The latest disruption, on Monday night, follows a few days after drone strikes damaged AWS data centres, disrupting services across the region.

“The AWS Bahrain region has been disrupted as a result of the ongoing conflict. We are working closely with local authorities and prioritising the safety of our personnel throughout our recovery efforts, an AWS representative told The National on Tuesday.

The company, the world’s largest cloud services provider, said it continues to support affected customers, helping them migrate to alternative AWS regions, with a large number already successfully operating their applications in other parts of the world. “As this situation evolves and, as we have advised before, we request those with workloads in the affected regions continue to migrate to other locations,” the company representative said.

Amazon did ‌not elaborate on the extent of the damage or how long it anticipates the disruption to last.

The disruption to AWS infrastructure highlights the region’s growing reliance on cloud providers, Vibin Shaju, the Europe, Middle East and Africa vice president at California-headquartered The National.
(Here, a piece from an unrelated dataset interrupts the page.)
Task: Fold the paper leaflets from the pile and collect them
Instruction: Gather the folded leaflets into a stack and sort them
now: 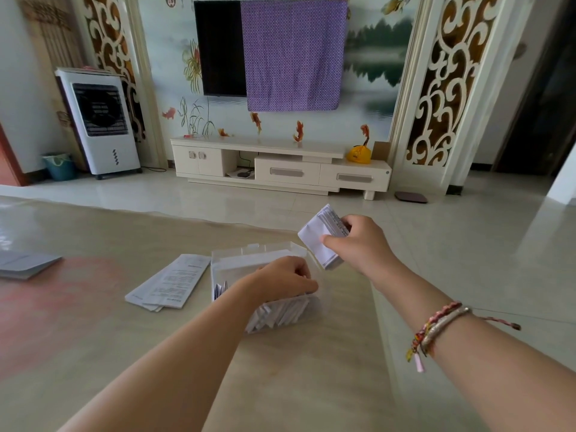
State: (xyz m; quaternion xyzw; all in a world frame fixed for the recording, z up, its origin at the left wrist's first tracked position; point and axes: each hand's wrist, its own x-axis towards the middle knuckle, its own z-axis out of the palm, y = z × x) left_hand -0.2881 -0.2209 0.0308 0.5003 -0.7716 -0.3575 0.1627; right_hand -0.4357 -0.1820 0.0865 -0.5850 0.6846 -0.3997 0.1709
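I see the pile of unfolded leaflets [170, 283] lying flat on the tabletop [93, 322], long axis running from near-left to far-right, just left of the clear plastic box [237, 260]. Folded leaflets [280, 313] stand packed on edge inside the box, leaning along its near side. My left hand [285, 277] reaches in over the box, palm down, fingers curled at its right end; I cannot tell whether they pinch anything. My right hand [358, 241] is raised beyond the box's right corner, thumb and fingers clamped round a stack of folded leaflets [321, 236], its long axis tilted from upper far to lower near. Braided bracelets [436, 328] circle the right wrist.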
He warned that while hyperscale platforms offer redundancy, concentration risk remains.

“When applications rely heavily on a single cloud environment, slowness or service interruption can quickly ripple across banking apps, airline booking systems and consumer-facing services,” he said at the time.

The AWS incident this month mainly disrupted APIs and service availability, not core systems, but showed how reliance on shared infrastructure can create a “single point of impact” during conflict, according to Mr Shaju. Even secure internal systems still depend on the internet and edge infrastructure to connect externally.

He added that issues in a single cloud environment can quickly ripple across banking, airlines, and consumer services.